What to work on - Print nothing except the lines of the listing below from the line with "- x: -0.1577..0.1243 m" to the line with "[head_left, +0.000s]", each exactly as written, both ends included.

Collected material -
------------------------------------

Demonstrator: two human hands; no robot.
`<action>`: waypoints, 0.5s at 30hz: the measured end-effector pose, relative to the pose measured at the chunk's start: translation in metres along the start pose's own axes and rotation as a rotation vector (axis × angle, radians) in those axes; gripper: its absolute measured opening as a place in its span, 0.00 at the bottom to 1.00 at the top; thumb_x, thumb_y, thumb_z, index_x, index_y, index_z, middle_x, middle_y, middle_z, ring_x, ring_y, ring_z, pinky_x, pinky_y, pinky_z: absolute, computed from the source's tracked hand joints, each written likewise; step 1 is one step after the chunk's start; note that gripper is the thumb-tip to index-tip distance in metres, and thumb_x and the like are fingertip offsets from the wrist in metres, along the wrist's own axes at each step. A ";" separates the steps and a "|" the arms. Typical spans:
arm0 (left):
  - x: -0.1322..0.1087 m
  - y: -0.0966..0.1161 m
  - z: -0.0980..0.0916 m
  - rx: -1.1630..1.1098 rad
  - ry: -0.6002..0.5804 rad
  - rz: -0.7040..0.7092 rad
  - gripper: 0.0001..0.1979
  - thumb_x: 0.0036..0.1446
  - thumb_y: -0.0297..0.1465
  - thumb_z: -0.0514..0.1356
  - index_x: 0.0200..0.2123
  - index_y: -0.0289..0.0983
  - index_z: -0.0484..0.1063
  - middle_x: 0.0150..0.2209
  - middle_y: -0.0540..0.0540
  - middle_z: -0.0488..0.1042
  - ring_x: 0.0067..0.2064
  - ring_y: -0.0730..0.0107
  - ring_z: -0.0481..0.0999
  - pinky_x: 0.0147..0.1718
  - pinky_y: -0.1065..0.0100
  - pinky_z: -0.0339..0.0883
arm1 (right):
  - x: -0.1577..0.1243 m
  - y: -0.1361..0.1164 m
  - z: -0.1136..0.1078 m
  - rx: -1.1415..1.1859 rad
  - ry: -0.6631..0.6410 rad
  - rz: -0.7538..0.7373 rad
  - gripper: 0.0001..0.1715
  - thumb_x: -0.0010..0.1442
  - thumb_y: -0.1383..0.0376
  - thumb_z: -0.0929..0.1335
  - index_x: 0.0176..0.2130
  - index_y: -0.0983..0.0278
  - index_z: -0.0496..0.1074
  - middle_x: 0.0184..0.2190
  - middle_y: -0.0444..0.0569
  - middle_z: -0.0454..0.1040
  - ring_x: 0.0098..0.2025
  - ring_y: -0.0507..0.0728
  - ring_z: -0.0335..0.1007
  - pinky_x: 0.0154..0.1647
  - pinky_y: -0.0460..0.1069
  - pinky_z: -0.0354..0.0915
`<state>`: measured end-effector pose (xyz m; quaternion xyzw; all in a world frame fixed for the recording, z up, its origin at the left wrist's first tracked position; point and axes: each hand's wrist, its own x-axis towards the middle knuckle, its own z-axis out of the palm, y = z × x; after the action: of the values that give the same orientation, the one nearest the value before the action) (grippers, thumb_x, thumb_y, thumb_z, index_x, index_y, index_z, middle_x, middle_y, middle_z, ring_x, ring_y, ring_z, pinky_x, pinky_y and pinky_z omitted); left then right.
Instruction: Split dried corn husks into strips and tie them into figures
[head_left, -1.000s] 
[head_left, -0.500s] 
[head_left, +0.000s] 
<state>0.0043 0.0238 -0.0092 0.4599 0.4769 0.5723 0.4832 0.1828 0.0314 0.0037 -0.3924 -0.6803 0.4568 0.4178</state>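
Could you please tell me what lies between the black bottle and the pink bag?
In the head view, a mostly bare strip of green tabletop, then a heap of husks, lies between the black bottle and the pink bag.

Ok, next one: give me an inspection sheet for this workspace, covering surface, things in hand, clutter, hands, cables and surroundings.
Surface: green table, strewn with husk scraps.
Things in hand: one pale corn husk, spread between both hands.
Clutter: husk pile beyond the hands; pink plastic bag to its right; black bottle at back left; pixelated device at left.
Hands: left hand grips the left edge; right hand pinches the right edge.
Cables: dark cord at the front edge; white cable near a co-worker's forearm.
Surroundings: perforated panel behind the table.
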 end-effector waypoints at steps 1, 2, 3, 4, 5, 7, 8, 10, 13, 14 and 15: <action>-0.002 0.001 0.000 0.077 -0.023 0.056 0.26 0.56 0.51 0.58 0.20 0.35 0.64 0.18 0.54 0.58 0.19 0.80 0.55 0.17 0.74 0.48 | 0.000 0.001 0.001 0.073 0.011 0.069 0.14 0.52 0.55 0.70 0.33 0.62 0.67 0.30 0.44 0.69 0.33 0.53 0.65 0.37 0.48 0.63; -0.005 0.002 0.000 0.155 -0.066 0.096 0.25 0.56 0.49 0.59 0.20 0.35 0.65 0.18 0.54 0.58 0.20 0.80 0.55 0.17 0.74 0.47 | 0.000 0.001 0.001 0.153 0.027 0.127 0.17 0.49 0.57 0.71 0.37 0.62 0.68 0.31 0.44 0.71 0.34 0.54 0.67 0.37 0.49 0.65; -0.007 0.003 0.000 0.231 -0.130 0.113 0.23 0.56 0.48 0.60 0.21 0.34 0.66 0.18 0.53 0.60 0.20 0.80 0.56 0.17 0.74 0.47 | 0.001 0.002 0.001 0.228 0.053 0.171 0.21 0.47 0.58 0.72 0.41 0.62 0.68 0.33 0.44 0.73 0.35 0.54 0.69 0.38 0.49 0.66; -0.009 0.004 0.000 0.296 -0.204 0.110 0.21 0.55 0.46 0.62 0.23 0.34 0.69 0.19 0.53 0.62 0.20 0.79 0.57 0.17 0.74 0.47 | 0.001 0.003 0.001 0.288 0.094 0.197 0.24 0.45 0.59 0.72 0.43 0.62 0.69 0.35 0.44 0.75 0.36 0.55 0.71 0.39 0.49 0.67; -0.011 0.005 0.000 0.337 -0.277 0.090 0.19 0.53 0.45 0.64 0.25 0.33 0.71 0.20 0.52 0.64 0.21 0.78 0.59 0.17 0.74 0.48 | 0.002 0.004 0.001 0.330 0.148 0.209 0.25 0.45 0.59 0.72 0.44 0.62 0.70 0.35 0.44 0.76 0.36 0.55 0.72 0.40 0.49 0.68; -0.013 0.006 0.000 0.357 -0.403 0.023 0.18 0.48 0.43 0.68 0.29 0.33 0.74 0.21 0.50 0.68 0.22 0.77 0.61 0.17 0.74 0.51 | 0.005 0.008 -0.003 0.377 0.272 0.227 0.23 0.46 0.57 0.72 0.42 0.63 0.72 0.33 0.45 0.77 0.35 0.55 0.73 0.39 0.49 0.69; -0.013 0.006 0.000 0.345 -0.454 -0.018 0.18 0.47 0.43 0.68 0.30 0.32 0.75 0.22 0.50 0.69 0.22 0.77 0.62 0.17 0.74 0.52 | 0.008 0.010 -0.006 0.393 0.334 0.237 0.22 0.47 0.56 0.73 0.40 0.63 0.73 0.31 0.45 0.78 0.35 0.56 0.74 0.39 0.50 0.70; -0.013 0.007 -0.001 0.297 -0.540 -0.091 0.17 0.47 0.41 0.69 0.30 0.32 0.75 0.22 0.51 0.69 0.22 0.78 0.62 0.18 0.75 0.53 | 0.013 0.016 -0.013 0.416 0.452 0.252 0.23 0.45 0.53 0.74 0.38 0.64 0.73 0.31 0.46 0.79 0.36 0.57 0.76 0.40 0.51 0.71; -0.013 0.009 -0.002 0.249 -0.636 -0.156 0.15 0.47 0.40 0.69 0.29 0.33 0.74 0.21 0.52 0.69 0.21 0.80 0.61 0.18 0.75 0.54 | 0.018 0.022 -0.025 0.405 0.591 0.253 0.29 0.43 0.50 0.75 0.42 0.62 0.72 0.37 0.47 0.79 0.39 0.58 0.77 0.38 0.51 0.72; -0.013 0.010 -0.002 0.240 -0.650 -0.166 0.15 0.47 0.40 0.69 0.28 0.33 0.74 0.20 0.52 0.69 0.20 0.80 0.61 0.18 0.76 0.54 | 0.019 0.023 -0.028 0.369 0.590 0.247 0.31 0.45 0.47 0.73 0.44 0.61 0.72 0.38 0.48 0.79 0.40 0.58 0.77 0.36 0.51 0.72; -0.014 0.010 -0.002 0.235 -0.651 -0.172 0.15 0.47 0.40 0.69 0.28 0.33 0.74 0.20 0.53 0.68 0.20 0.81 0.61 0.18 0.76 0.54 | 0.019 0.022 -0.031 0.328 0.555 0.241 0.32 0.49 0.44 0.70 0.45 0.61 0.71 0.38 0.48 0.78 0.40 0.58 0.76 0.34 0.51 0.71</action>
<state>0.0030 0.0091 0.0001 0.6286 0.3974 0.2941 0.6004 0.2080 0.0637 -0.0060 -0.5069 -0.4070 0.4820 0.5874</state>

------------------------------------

Solution for this task -
  - x: -0.1577..0.1243 m
  - y: -0.1361..0.1164 m
  - z: -0.1136..0.1078 m
  - rx: -1.1415..1.1859 rad
  - ry: -0.6631..0.6410 rad
  - rz: -0.7538..0.7373 rad
  - gripper: 0.0001..0.1715
  - thumb_x: -0.0010..0.1442
  - thumb_y: -0.1383..0.0376
  - thumb_z: -0.0929..0.1335
  - index_x: 0.0176..0.2130
  - index_y: -0.0983..0.0278
  - index_z: -0.0496..0.1074
  - middle_x: 0.0184..0.2190
  - middle_y: -0.0444..0.0569
  - middle_z: -0.0454..0.1040
  - ring_x: 0.0098..0.2025
  - ring_y: -0.0507..0.0728
  - ring_z: -0.0335..0.1007
  - pinky_x: 0.0154..0.1647
  - pinky_y: -0.0460..0.1069
  - pinky_z: -0.0354..0.0915
`<state>`: measured end-effector pose (xyz m; quaternion xyzw; all in a world frame fixed for the recording, z up, its origin at the left wrist's first tracked position; point and axes: each hand's wrist, its own x-axis towards the middle knuckle, its own z-axis out of the palm, y = z × x; after the action: of the values that give the same orientation, the one nearest the value before the action) (grippers, thumb_x, thumb_y, thumb_z, index_x, index_y, index_z, middle_x, middle_y, middle_z, ring_x, ring_y, ring_z, pinky_x, pinky_y and pinky_z omitted); left then right.
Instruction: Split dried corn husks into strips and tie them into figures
[head_left, -1.000s] 
[head_left, -0.500s] 
[head_left, +0.000s] 

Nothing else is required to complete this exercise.